Suggestions for monitors, as Newark fails a lot and the scores are dropped too quickly

Bas · July 31, 2021, 9:46am

So far so good, I also noticed on a Belgium Time site that my jitter is gone to normal levels.
It used to be 10.xxx now it’s around 2.xxx
The pool also doesn’t show any timeouts at all, it has been a solid 20 on all my 4 servers.
This never happened before I changed the TTL.

avij · July 31, 2021, 12:20pm

The TTL does not matter.

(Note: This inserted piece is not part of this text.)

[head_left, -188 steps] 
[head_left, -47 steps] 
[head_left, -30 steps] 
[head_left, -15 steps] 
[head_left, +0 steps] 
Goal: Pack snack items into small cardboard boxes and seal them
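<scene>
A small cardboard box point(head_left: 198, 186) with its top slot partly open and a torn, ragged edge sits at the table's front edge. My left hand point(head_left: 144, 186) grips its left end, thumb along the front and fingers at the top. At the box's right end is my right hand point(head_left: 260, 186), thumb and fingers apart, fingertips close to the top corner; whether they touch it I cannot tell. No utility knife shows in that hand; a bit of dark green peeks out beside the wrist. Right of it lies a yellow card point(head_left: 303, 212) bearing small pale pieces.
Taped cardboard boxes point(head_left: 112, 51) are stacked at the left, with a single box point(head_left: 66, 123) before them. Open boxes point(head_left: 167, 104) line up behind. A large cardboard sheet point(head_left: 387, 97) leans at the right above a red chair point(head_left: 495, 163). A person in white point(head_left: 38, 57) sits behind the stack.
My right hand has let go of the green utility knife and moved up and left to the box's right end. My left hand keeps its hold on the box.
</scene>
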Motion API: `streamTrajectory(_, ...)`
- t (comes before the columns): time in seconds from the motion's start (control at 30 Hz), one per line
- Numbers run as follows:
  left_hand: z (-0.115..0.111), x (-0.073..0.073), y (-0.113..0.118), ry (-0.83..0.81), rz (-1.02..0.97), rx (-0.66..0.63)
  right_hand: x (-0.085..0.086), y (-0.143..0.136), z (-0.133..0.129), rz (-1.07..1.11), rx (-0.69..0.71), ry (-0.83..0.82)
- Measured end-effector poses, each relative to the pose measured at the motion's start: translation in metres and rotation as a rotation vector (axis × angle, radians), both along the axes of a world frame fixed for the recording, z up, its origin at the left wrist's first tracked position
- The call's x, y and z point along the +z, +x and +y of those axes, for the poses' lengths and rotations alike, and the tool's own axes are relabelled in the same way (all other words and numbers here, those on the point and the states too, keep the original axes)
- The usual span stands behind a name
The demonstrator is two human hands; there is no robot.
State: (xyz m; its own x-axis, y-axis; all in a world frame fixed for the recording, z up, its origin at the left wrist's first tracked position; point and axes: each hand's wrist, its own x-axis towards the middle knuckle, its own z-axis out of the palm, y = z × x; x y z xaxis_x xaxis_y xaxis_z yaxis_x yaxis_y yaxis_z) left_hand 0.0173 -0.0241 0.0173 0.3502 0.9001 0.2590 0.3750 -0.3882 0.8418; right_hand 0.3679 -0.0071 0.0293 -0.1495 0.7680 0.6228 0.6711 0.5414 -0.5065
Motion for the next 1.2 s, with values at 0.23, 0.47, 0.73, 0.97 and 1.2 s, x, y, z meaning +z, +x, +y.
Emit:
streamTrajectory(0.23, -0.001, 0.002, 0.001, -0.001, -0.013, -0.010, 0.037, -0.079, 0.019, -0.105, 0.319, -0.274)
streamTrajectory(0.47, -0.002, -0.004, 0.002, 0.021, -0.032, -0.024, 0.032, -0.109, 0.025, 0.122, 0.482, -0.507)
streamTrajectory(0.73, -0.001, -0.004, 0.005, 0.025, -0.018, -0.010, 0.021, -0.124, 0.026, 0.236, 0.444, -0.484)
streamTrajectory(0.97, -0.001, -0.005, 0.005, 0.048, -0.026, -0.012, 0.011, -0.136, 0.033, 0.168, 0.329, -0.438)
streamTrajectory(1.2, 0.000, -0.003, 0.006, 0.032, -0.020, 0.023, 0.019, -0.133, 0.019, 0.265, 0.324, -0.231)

Whatever has changed has nothing to do with your TTL changes.

Bas · July 31, 2021, 4:56pm

So why is this code in the sources of NTP-pool?

# if it hasn't changed for a while, cache it for longer
            if (@$history && $history->[-1]->{ts} < time - 86400) {
                $self->cache_control('maxage=28800');
            }

Why would it have TTL code in there at several places.

Why is the selfcache longer then the default TTL? I’m not a progammer.
But I find it strange it’s using TTL while it should be handling IP’s as you say.

Sorry but I doubt it only works with IP’s and ignores URL’s.

Nothing changed on my side, nothing changed at the ISP.
I only altered TTL of the DNS-provider from 3600 to 86400 and there are no time-out’s anymore.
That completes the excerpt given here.